Kesurupan masal
(bagian satu)
Kesurupan masal merupakan fenomena yang masih belum terpecahkan sampai sekarang, marilah kita sekarang mengkaji apa penyebabnya, apakah dari Jin yang mengganggu, atau dari magnet bumi, apakah berasal dari yang lain, dibawah ini merupakan rincian kemungkinan terjadinya kesurupan.
Sebelum kita kaji, sebenarnya manusia terdiri dari beberapa satu-kesatuan diantaranya :
- Yang bisa kita lihat bentuk fisik, tubuh atau badan kasar.
- Yang tidak mudah kita lihat, tubuh astral kita berupa aura yang membungkus tubuh.
- Fikiran sadar, yaitu pola fikir yang kita sadari, berhubungan erat dengan logika.
- Fikiran bawah sadar diluar kesadaran kita, pola pikir ini sebenarnya istimewah tapi labil, bisa mengerjakan hal-hal diluar logika.
Kita mengkaji penyebab kesurupan, terdiri dari banyak hal kemungkinan diantaranya yaitu :
A. Pengaruh dari luar kemunngkinan yang bisa mempengaruhi kesadaran.
- Radiasi gelombang fikiran manusia.
- Kena guna-guna.
- Radiasi gelombang elektromagnetik.
- Pengaruh gangguan Jin dan roh.
- Pengaruh bisingnya suara yang memekakkan telinga.
- Pengaruh garavitasi bumi berinteraksi dengan benda luar angkasa.
- Pengaruh dari gangguan Alien.
B. Pengaruh faktor biologis.
- Tenaga terforsir.
- Pengaruh dari sistim saraf.
- Kurang vitamin tertentu.
- Nutrisi kurang.
C. Kejiwaan manusia.
- Keadaan fikiran stress.
- Kurang percaya diri.
- Ada masalah tidak terselesaikan.
- Memendam rasa benci dan dendam
Dari masing-masing A sampai C merupakan kemungkinan terjadi penyebab apa yang disebut dengan kesurupan, saya kira tidak perlu dijelaskan sampai detilnya karena saya anggap banyak yang tahu tapi kita akan mengkaji hubungan sebab dan akibatnya dari kejadian-kejadian yang nyata.

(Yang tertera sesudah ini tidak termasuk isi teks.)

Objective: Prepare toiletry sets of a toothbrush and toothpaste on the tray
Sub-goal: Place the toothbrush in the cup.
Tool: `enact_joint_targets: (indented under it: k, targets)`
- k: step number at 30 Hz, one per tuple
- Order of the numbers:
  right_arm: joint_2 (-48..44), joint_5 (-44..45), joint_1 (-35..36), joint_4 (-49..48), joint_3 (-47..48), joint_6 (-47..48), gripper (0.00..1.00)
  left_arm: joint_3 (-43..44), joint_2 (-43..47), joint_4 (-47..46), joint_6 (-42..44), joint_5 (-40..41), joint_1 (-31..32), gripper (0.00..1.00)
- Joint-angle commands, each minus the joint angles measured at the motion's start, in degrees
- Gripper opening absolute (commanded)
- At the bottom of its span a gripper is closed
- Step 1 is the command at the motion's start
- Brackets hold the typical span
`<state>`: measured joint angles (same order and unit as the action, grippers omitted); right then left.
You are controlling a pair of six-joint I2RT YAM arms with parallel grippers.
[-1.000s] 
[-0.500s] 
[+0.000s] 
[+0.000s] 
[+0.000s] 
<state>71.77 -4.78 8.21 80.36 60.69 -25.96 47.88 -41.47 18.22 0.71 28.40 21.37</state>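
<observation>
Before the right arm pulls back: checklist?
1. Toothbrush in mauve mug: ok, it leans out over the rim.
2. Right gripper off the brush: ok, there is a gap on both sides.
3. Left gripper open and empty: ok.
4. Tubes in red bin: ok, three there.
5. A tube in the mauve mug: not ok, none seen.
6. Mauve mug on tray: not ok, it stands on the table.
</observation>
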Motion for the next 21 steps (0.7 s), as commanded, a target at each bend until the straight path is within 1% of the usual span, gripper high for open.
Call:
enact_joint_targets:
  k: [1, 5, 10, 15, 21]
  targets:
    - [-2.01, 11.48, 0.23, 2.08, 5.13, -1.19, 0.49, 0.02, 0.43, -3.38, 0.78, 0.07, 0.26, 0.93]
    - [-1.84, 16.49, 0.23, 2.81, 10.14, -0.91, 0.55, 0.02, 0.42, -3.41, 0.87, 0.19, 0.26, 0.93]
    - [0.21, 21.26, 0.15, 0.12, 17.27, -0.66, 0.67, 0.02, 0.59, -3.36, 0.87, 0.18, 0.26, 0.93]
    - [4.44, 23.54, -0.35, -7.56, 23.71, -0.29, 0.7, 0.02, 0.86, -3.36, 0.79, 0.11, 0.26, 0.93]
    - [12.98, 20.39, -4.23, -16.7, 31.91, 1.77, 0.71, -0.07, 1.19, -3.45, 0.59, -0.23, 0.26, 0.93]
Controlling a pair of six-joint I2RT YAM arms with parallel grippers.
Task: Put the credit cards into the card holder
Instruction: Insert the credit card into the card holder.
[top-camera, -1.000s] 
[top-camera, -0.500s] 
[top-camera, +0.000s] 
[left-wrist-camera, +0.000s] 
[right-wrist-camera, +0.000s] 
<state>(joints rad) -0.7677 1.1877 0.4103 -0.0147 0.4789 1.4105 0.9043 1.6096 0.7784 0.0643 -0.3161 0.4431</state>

Pada kehidupan keadaan kesurupan (trance) miasanya masarakat langsung menyatakan dirasuki jin atau roh, prasanggka ini sebenarnya berasal dari masarakat awam mulai dari jaman dulu hingga sekarang. Kalau kita kaji sebenarnya berbeda-beda bahkan orang yang dikatakan kesurupan itu kebanyakan sebenarnya fikiran sadarnya tidak berfungsi dan yang mengambil alih adalah fikiran bawah sadar. Fikiran bawah sadar ini sering kali mengomel atau bicara tanpa kontrol, memang begitulah fikiran bawah sadar, jika ditanya dan diajak dialog menjawab juga tapi sekenanya, disini oleh orang awam dikatakan dirasuki Jin atau dirasuki Roh.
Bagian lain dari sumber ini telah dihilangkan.